I take a Show HN to be a solicitation for feedback.
It took me a few tries to get this to run. I tried passing -model_path, but it complained that it couldn't find config.json. I then made a config.json in the pwd (which contained the executable), but it couldn't expand "~". I then tried searching *.txt, but it couldn't find anything unless I specified just one file.
In terms of offering an experience similar to grep, it's a lot slower. It's not quite as slow with the SLIM file, but I wonder if there's some low-hanging fruit for optimization. Perhaps caching similarity for input tokens?

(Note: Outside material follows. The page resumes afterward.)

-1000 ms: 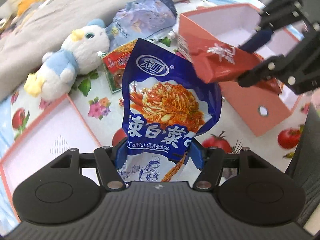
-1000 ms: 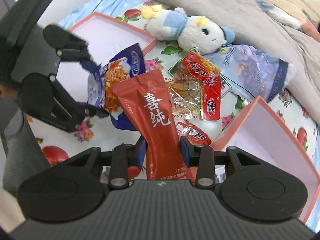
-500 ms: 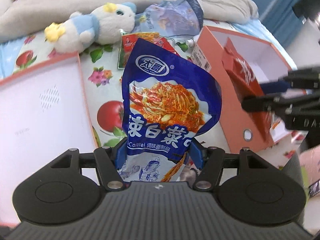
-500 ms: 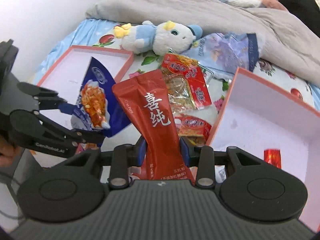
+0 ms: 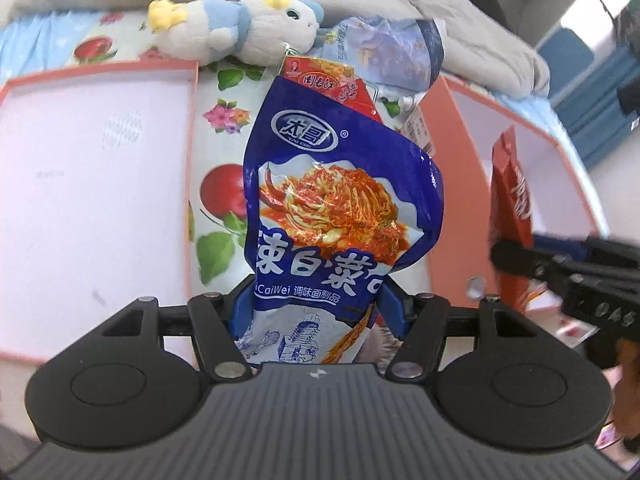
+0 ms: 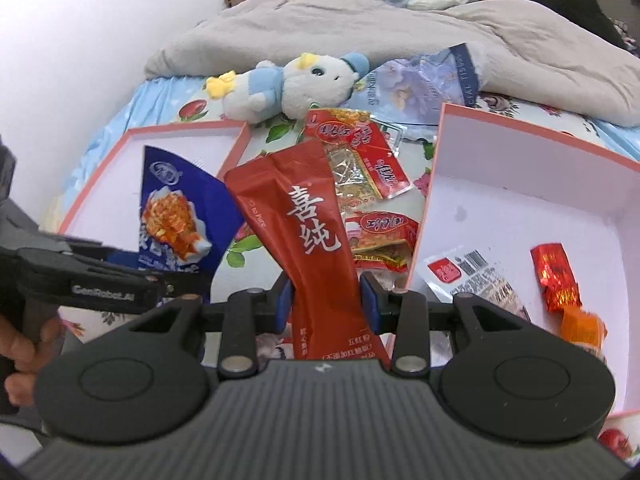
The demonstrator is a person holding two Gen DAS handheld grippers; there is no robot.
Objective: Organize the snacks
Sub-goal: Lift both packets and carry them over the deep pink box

The configuration thing is unclear to me. I think that "current directory" means "same directory as the binary", but it could mean pwd.
Neither of those is good: configuration doesn't belong where the binaries go, and it's obviously wrong to look for configs in the working directory.
I suggest checking $XDG_CONFIG_HOME, and defaulting to `~/.config/sgrep/config.toml`.
That extension is not a typo, btw. JSON is unpleasant to edit for configuration purposes, TOML is not.
Or you could use an ENV variable directly, if the only thing that needs configuring is the model's location, that would be fine as well.
If that were the on ramp, I'd be giving feedback on the program instead. I do think it's a clever idea and I'd like to try it out.